What the task asks:
The response must contain every line from the records below that has "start".

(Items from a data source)
++++++++++
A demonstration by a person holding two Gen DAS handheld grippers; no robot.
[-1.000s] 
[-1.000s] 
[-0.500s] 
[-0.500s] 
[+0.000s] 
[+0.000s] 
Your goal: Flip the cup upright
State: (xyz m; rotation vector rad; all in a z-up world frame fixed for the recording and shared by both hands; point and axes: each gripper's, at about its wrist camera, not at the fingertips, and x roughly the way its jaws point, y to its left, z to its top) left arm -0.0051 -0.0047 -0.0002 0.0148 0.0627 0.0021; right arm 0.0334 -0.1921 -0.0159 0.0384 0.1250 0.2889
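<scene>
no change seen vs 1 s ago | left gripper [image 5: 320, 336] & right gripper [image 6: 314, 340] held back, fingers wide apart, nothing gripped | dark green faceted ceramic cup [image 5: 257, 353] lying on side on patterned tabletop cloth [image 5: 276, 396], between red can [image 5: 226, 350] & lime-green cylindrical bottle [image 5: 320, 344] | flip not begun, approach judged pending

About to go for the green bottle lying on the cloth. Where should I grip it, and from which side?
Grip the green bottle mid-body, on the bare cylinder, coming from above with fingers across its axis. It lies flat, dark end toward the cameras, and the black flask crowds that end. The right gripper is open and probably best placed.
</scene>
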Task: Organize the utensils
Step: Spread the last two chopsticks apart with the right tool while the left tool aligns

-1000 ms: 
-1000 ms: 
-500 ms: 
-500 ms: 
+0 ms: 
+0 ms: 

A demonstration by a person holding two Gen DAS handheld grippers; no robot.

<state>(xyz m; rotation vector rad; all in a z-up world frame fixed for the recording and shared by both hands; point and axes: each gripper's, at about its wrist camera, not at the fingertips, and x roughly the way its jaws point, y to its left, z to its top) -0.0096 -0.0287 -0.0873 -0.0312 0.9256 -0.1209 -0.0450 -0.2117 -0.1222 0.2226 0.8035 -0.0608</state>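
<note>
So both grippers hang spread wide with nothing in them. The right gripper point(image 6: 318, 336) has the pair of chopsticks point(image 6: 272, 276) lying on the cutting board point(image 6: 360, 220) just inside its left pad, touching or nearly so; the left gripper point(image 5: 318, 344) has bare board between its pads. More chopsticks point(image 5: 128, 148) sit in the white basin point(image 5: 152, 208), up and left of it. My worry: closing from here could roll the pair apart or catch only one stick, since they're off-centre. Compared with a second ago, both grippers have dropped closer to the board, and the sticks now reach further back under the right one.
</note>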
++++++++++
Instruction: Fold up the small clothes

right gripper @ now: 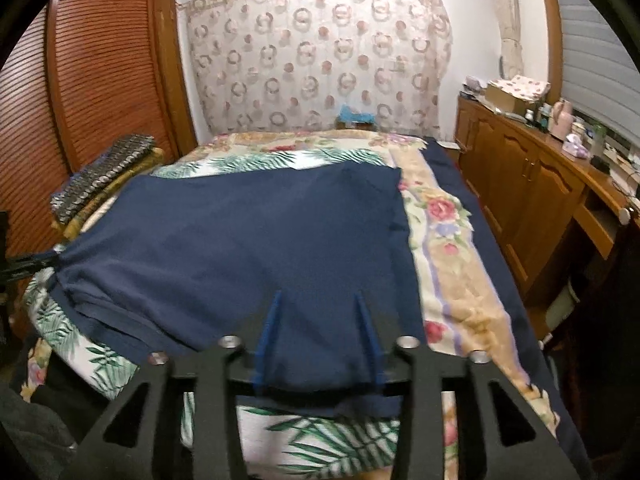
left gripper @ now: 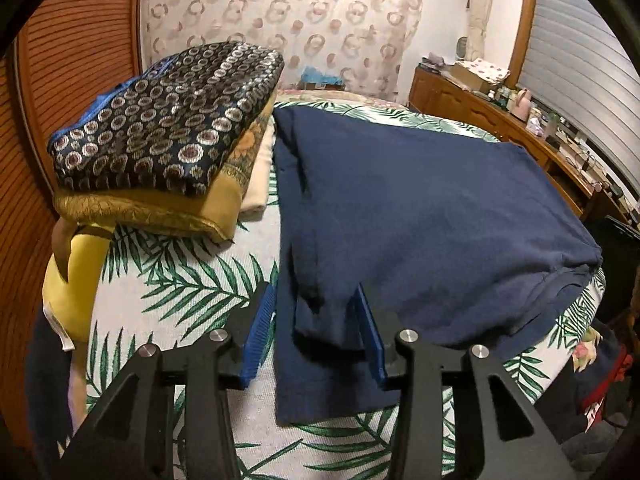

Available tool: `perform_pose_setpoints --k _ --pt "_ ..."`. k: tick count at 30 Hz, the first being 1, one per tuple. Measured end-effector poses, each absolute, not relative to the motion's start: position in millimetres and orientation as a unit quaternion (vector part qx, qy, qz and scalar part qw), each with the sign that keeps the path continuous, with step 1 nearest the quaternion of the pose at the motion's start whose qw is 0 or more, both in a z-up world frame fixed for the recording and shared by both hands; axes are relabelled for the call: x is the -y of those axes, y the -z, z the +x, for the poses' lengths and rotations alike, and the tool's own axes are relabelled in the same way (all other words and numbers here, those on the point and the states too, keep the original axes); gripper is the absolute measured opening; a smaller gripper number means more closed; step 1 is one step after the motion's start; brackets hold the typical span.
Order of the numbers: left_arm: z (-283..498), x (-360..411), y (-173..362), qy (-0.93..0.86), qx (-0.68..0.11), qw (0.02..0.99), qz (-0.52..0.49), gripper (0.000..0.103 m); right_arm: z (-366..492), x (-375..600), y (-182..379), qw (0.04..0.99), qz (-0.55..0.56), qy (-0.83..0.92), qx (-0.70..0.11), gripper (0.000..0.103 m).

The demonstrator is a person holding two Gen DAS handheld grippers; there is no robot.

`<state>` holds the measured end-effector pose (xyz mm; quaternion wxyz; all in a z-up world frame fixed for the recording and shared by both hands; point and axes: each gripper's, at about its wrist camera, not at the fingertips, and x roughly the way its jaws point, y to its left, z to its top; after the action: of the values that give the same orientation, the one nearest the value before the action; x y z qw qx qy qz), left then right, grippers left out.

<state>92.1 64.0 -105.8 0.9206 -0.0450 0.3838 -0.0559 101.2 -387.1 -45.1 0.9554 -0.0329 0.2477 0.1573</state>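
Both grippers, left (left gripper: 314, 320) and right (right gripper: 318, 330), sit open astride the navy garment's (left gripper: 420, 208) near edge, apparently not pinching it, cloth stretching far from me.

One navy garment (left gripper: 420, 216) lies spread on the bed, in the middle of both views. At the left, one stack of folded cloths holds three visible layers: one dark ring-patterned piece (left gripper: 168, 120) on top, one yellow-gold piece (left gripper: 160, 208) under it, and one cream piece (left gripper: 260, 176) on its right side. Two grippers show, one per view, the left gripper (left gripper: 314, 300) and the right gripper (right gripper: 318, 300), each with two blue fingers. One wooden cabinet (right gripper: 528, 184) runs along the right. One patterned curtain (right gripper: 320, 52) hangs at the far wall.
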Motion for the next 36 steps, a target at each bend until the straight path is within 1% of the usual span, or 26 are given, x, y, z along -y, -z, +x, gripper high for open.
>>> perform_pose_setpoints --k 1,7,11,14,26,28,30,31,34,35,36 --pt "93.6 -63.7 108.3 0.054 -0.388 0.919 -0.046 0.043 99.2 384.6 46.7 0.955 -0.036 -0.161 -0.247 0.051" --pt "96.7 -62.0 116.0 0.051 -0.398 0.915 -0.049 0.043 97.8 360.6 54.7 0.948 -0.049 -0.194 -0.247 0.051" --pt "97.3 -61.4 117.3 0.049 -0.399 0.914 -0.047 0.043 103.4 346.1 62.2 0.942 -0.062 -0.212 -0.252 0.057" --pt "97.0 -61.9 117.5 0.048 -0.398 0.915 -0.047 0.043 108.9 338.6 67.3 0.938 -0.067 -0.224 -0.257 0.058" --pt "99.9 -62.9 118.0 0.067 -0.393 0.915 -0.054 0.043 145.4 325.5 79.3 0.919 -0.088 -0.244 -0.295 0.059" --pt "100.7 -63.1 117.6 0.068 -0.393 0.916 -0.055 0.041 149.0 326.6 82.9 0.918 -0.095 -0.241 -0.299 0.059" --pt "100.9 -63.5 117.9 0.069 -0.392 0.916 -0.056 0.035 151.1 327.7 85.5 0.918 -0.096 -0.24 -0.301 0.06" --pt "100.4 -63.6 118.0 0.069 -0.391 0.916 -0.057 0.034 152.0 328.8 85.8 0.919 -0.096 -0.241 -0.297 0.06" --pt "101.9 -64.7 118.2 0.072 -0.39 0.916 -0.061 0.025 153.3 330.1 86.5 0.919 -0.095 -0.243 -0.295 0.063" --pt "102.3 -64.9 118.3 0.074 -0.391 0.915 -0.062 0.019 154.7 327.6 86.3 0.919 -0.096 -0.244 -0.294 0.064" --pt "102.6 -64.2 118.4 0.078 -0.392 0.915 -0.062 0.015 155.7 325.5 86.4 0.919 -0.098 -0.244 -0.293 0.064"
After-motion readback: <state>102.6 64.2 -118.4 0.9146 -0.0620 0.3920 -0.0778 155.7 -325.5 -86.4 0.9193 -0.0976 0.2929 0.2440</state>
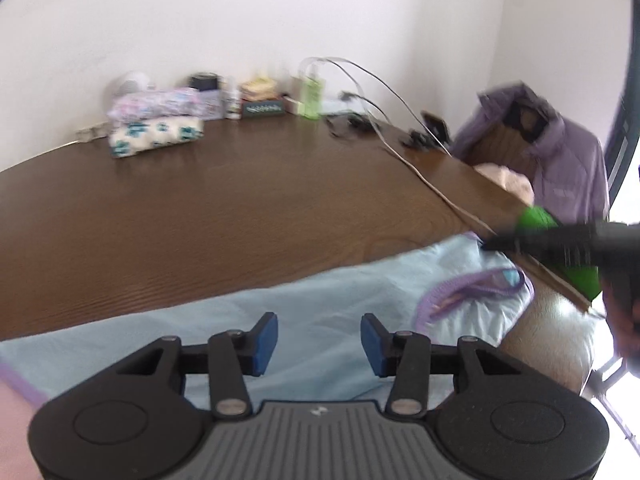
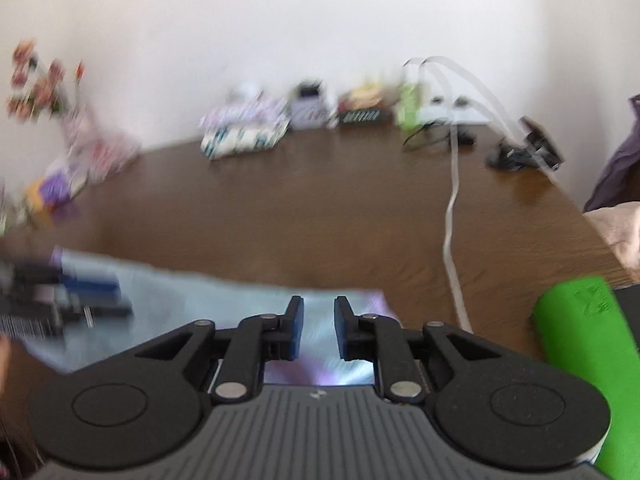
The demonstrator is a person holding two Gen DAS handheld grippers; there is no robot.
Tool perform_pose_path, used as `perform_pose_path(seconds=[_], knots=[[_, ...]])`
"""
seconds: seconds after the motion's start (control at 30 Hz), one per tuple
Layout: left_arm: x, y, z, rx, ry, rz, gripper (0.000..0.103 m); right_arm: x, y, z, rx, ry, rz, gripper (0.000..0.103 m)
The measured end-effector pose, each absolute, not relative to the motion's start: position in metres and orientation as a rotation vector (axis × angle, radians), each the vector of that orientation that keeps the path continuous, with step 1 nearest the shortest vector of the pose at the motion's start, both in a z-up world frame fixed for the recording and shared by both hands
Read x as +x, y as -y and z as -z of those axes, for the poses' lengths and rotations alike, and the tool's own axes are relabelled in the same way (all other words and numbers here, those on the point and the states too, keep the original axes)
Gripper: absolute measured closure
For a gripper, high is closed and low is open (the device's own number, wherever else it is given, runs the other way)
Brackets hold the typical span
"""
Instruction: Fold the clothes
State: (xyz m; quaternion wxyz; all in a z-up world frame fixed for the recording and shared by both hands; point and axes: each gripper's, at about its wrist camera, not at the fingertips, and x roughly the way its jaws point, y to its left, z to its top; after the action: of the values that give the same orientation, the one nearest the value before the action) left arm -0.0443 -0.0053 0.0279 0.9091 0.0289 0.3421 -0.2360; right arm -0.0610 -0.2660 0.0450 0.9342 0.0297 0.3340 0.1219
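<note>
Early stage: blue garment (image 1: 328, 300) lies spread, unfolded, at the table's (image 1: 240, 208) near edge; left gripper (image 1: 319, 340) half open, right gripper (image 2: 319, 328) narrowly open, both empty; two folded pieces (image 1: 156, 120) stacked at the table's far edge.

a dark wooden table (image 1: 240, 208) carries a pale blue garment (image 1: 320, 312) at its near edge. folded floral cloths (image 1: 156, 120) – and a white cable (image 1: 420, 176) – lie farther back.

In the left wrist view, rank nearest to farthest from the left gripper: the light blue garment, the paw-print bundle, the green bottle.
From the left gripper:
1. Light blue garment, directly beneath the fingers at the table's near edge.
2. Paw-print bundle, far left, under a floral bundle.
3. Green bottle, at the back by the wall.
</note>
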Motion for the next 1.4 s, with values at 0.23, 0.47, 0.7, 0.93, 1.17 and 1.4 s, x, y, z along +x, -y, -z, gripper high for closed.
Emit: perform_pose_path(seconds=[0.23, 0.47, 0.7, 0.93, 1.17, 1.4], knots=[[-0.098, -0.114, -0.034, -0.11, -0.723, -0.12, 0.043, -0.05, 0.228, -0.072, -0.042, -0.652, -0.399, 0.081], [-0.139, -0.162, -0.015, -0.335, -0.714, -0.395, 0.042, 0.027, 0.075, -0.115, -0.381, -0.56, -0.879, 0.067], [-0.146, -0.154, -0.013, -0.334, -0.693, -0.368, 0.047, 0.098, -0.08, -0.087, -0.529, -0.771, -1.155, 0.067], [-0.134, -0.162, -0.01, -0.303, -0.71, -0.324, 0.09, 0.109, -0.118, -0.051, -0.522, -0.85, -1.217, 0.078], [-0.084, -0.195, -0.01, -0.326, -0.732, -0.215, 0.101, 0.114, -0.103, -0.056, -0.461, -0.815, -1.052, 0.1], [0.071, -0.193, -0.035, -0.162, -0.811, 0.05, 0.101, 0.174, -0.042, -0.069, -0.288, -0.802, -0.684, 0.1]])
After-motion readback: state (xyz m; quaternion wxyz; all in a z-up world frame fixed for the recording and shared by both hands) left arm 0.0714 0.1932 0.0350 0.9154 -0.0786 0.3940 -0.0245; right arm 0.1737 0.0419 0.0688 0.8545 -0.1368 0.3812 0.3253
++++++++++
Answer section:
Available tool: `perform_pose_setpoints --k _ --pt "_ ..."`. k: tick count at 30 Hz, the first being 1, one per tuple. Measured end-effector poses, each absolute, not relative to the motion's start: position in millimetres and orientation as a unit quaternion (vector part qx, qy, qz and scalar part qw), each with the sign that keeps the path continuous, with step 1 nearest the quaternion of the pose at the motion's start whose qw is 0 or more, both in a z-up world frame fixed for the recording and shared by both hands; axes are relabelled for the call: x is the -y of those axes, y the -z, z the +x, for the poses' lengths and rotations alike, and the tool's own axes are relabelled in the same way (all other words and numbers here, those on the point and the states too, keep the original axes); gripper is the absolute measured opening; a smaller gripper number means more closed; step 1 is one step after the motion's start; brackets hold the typical span.
seconds: seconds after the motion's start (control at 30 Hz), one per tuple
The measured end-effector pose, each absolute, not relative to the motion's start: position in metres and orientation as a rotation vector (axis × angle, radians), each the vector of that orientation that keeps the path continuous, with step 1 nearest the shortest vector of the pose at the motion's start, both in a z-up world frame fixed for the recording and shared by both hands

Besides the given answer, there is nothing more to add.